Your assignment:
From the first line to the last, set down the material exactly and drop every picture.

Data below:
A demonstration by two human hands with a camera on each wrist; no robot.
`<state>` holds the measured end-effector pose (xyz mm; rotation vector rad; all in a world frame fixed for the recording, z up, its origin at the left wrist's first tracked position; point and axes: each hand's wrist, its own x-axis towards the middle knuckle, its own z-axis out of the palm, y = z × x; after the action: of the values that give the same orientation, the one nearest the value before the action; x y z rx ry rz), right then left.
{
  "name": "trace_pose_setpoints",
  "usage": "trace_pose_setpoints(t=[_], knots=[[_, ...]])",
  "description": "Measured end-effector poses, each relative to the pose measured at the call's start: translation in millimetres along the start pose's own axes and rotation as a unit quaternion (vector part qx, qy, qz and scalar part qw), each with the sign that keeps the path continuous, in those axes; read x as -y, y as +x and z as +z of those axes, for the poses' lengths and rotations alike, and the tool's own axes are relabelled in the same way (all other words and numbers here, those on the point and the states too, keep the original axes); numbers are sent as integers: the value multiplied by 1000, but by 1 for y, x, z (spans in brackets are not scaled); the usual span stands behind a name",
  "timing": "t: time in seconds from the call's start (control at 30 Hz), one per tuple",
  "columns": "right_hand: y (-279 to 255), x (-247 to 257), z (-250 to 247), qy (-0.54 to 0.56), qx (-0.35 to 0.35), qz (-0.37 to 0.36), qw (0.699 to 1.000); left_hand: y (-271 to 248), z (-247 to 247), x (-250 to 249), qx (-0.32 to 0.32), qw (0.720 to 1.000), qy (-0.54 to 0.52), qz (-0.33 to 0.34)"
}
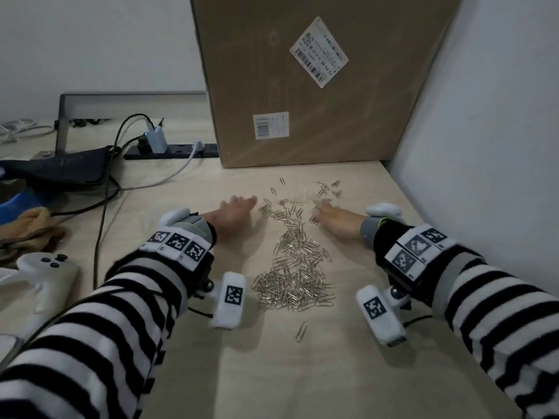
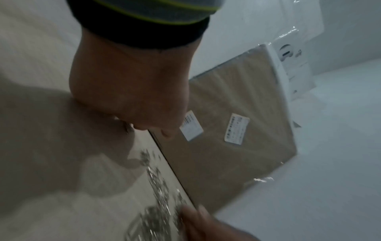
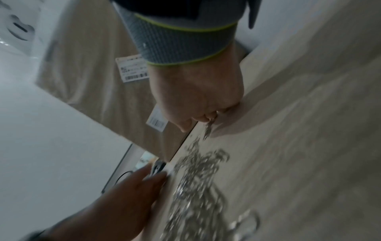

Result of the exercise:
A demonstration by two human hands with a camera on each wrist; no robot.
`<state>` holds the measured end-effector pose (xyz mm; rotation vector rad; all in a world frame fixed for the recording, z up, its origin at the left wrist's first tracked position; point and axes: each hand's wrist, its own x-axis towards the middle knuckle, its own z-axis out of the palm, y = z × x; after the action: of the values that give the same orientation, the one nearest the value before the action; x y z rx ry rz), right then left.
{
  "name": "trace_pose_setpoints",
  "usage": "trace_pose_setpoints(t=[_], knots=[[_, ...]])",
  "description": "Measured end-effector poses, each relative to the pose measured at the call's start: translation in millimetres along the start pose's own axes and rotation as a unit quaternion (vector part qx, qy, qz and scalar part qw), each with the sign that keeps the path continuous, in those axes; read x as -y, y as +x and z as +z of those axes, for the poses' lengths and rotations alike, and the tool's own axes are relabelled in the same way (all other words and numbers here, those on the point and the states too, keep the original axes); numbers are sent as integers: the value multiplied by 1000, but by 1 for y, x, z (spans in brackets are not scaled); the usual span stands behind a name",
  "timing": "t: time in seconds from the call's start (control at 30 Hz), one per tuple",
  "columns": "right_hand: y (-279 to 255), x (-247 to 257), z (-250 to 247), qy (-0.54 to 0.56), qx (-0.35 to 0.35), qz (-0.37 to 0.36), qw (0.699 to 1.000); left_hand: y (-271 to 248), z (-247 to 247), x (-250 to 249), qx (-0.32 to 0.32), qw (0.720 to 1.000), qy (-0.54 to 0.52), qz (-0.33 to 0.34)"
}

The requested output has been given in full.